• **Work request**: Check every line below for the word "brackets" and copy the ones that have it.

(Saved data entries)
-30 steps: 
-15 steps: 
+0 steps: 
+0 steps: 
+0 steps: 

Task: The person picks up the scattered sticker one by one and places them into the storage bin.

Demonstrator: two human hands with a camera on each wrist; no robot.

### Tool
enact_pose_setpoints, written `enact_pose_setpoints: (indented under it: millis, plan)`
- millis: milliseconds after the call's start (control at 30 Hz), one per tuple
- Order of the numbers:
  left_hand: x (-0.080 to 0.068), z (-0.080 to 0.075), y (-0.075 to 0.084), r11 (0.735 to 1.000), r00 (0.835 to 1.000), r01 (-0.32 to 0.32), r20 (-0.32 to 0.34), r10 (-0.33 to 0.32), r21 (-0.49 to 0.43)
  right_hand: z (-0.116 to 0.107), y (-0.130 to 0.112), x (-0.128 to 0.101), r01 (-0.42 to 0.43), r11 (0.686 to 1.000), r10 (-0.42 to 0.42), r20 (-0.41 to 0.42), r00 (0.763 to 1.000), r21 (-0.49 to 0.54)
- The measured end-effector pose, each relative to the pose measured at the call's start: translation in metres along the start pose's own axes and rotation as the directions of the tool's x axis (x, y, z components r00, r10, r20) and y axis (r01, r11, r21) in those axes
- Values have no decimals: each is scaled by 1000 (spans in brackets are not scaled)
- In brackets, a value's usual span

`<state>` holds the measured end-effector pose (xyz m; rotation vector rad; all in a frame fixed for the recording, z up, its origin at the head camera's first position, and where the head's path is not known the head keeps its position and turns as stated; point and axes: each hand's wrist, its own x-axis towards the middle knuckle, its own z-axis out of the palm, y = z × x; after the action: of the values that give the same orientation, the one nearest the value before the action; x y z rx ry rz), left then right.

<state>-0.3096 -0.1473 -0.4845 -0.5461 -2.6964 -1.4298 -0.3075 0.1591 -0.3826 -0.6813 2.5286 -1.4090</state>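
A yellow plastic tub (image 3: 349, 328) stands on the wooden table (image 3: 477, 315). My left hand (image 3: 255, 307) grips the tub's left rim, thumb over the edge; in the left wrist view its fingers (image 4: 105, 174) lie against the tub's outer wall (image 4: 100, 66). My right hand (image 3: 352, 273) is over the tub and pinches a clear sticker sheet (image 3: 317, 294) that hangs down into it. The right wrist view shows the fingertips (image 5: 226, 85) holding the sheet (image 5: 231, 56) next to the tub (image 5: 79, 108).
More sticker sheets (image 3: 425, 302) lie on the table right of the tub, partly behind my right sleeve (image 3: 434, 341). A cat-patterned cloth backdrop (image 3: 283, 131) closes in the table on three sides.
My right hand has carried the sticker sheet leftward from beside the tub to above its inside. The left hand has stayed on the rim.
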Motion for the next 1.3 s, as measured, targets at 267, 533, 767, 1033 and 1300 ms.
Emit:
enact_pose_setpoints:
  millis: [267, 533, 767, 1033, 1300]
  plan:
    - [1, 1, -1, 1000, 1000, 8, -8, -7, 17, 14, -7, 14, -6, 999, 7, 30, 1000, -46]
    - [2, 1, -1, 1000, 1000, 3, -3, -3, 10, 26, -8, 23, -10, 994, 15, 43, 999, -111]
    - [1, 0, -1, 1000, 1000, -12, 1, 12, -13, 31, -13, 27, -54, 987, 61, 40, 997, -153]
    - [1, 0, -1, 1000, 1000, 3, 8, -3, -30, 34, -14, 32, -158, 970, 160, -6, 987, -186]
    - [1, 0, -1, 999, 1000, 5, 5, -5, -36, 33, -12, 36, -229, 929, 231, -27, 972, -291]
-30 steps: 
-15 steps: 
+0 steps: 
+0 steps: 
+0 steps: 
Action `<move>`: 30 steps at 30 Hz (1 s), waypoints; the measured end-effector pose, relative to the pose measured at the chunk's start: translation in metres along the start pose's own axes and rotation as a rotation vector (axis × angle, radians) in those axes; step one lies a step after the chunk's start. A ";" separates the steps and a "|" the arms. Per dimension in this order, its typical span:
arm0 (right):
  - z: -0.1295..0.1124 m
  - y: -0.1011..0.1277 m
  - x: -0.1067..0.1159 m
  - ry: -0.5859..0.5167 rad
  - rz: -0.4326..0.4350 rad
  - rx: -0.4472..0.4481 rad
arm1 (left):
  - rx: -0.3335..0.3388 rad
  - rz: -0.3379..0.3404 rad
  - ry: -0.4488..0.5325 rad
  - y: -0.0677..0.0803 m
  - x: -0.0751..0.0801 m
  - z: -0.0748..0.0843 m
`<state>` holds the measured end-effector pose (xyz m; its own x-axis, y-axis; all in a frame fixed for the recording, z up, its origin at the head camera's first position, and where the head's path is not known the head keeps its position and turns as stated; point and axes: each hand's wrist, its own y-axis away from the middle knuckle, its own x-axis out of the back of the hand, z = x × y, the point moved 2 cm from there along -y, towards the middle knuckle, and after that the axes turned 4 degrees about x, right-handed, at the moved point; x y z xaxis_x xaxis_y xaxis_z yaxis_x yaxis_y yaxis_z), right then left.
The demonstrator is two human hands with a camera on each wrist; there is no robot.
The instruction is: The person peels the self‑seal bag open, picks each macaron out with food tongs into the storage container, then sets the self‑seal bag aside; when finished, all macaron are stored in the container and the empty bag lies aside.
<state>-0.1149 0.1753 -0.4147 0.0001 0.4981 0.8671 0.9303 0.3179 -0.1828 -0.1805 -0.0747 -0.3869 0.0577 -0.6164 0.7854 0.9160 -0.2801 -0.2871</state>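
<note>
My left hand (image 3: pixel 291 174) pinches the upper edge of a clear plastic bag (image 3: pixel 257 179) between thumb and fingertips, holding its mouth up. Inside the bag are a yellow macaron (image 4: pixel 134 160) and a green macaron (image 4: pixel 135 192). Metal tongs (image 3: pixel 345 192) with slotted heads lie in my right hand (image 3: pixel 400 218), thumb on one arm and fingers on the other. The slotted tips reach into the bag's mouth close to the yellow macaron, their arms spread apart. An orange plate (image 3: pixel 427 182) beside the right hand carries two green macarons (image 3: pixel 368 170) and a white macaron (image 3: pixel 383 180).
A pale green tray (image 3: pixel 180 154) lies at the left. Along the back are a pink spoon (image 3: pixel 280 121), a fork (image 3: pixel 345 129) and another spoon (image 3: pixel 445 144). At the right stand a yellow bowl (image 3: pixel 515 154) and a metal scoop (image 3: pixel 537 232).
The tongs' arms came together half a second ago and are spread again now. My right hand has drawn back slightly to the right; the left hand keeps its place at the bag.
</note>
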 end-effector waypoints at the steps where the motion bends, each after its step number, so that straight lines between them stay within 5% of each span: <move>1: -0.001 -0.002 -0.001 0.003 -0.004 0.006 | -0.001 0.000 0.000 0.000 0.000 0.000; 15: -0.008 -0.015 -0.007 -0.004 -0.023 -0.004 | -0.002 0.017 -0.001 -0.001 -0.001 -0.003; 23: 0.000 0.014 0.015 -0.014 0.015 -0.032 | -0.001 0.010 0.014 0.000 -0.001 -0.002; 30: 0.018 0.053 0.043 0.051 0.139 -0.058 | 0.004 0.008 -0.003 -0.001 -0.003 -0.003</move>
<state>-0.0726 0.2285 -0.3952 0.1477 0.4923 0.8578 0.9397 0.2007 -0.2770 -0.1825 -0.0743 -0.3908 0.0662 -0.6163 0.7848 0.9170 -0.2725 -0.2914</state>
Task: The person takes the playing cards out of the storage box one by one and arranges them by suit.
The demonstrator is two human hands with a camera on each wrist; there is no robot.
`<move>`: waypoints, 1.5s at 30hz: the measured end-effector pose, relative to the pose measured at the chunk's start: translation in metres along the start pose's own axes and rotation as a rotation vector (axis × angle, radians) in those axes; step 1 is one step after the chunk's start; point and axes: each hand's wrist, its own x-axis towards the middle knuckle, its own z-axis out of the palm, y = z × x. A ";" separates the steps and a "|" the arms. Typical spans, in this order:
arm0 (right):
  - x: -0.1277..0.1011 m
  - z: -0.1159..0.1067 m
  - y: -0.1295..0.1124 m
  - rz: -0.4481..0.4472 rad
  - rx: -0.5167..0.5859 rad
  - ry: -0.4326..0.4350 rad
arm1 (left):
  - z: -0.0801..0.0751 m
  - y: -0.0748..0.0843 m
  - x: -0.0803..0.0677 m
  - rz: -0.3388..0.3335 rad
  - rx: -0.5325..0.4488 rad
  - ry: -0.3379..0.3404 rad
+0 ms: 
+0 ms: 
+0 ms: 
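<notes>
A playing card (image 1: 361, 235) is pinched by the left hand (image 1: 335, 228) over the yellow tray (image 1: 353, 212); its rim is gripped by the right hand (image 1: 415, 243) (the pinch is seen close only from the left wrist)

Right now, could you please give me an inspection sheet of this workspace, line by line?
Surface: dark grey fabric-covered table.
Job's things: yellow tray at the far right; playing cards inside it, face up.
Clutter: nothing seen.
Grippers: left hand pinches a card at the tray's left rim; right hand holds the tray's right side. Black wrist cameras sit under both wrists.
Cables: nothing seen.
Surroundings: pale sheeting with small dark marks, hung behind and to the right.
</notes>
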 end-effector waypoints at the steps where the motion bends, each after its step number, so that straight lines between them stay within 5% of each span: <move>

• **Solution to the exercise**:
- Values have no decimals: each is scaled by 1000 (spans in brackets are not scaled)
- In brackets, a value's usual span

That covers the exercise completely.